When Daniel McCullers came onto the scene in Knoxville out of junior college, he was listed at an astounding 6’6” 377lbs and simply dwarfed other players in a game played by giants. After a strong first year for Tennessee, McCullers came back this year as a senior in better shape, lighter and more consistently disruptive at the center of the Volunteer defense. The results have been a substantially more productive McCullers who has not only made more plays in general, but made more plays on the opponent’s side of the line of scrimmage. Rather than simply being a facilitator which he was much of last year, he has more of a playmaker this season.
McCullers is the ultimate interior presence when it comes to stopping the run as he demands double teams or the opponent running away from him. He is an overpowering force in the interior of the defensive line and is immovable, but when his motor is going and he is moving, he becomes a disruptive force that can collapse the pocket and becomes a terrifying pass rushing presence. His range and quickness can be surprising to opponents, especially when it comes to working laterally.
McCullers needs to continue to work on improving his stamina and being more consistent from play to play in terms of effort and technique, and continue to work on improving his leverage. Issues aside, McCullers’ value as an immediate run player as a two down run stopper with the potential to get even better and do more as a pass rusher with time, it is hard to imagine he will get out of the top 50 and it would not be a surprise if McCullers works out better than some expect and has a nice showing in the postseason process to establish himself as a surefire first rounder with the potential to go pretty high in the first round.
Vitals & Build
After being listed at 6’6” 377lbs last year, McCullers came in significantly lighter this year but is now also listed two inches taller. This year, he is listed at 6’8” 351lbs. It is a little inhuman just how well McCullers seems to carry that much weight with a small of weight showing around the midsection. McCullers should work to continue losing weight and get closer to the 335-340lb range or even lower. He is always going to be massive and virtually impossible to move or stop, so making it so he can play more snaps and be more impactful when he is in is the best way to maximize his abilities.

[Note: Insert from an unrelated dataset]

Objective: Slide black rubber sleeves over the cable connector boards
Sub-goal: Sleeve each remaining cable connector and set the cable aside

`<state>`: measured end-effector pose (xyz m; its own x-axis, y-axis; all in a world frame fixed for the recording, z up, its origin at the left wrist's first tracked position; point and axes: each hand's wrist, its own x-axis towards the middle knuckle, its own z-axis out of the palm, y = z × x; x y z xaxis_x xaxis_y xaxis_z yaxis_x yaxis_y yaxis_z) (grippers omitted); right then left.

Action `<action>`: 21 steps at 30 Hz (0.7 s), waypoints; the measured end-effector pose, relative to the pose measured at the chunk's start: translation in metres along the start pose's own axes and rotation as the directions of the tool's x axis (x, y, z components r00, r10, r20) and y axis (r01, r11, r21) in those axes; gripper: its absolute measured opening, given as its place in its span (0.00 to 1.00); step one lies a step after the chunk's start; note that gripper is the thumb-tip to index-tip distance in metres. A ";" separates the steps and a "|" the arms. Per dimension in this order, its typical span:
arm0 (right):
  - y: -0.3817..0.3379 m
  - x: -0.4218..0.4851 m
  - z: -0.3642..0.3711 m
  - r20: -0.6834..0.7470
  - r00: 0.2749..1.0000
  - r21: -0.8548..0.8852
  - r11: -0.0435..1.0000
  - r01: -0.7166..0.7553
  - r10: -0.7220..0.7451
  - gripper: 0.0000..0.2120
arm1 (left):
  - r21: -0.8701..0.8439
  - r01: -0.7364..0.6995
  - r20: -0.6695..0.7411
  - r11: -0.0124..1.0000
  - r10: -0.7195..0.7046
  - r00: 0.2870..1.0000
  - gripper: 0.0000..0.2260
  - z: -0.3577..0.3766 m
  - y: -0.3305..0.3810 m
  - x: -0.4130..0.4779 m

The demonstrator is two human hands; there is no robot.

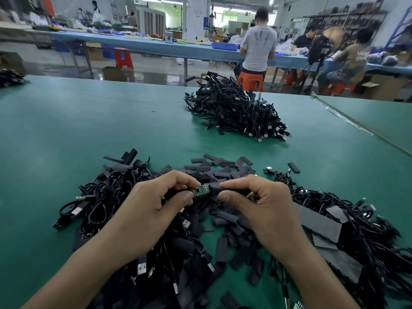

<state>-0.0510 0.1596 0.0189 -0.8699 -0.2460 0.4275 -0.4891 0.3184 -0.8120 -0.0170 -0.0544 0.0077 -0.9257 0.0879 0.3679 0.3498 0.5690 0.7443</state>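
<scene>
On the green-matted table [66,130], loose black rubber sleeves [223,171] lie in the near middle, between a tangled black cable heap [107,197] on the left and another cable heap [361,221] on the right. Above them the left hand [151,208] pinches a small green connector board [201,189] just left of the black sleeve [234,188] pinched by the right hand [263,208]. A third cable pile [236,112] lies well behind.

Our green table [89,130] bears cable heaps [236,112] at one, four, eight o'clock, loose sleeves [223,170] centrally, perhaps cables [10,78] at ten.
</scene>
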 end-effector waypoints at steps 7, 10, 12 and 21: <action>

McCullers is unbelievably strong, especially because of his height and how often he has to move opponents who have a significant leverage advantage against him. When fresh and motivated, McCullers is a far better athlete than many will give him credit for because of his size. He is by no means fast but he can close in a hurry and because of his size, likely looks faster when coming up in the pocket. He demonstrates pretty good short area agility working laterally.
The question with McCullers as with anyone of his size is motor and how often teams can get the best of him as well as his weight. McCullers has gotten substantially better from last year in this area. Losing weight obviously helped but his conditioning is also improved. With additional weight loss and continued work to help his conditioning he can get even better. The other area that will leave teams concerned is how easily can McCullers go wrong and eat himself back up to that scary 377lb number or more. In terms of his potential, it is all about the number of snaps a team can get from him at 100%. He is always going to be a boulder to move, but if teams can get closer to 20-30 snaps at full go or closer to 40-50 plays at his max effort will be the height of his physical potential.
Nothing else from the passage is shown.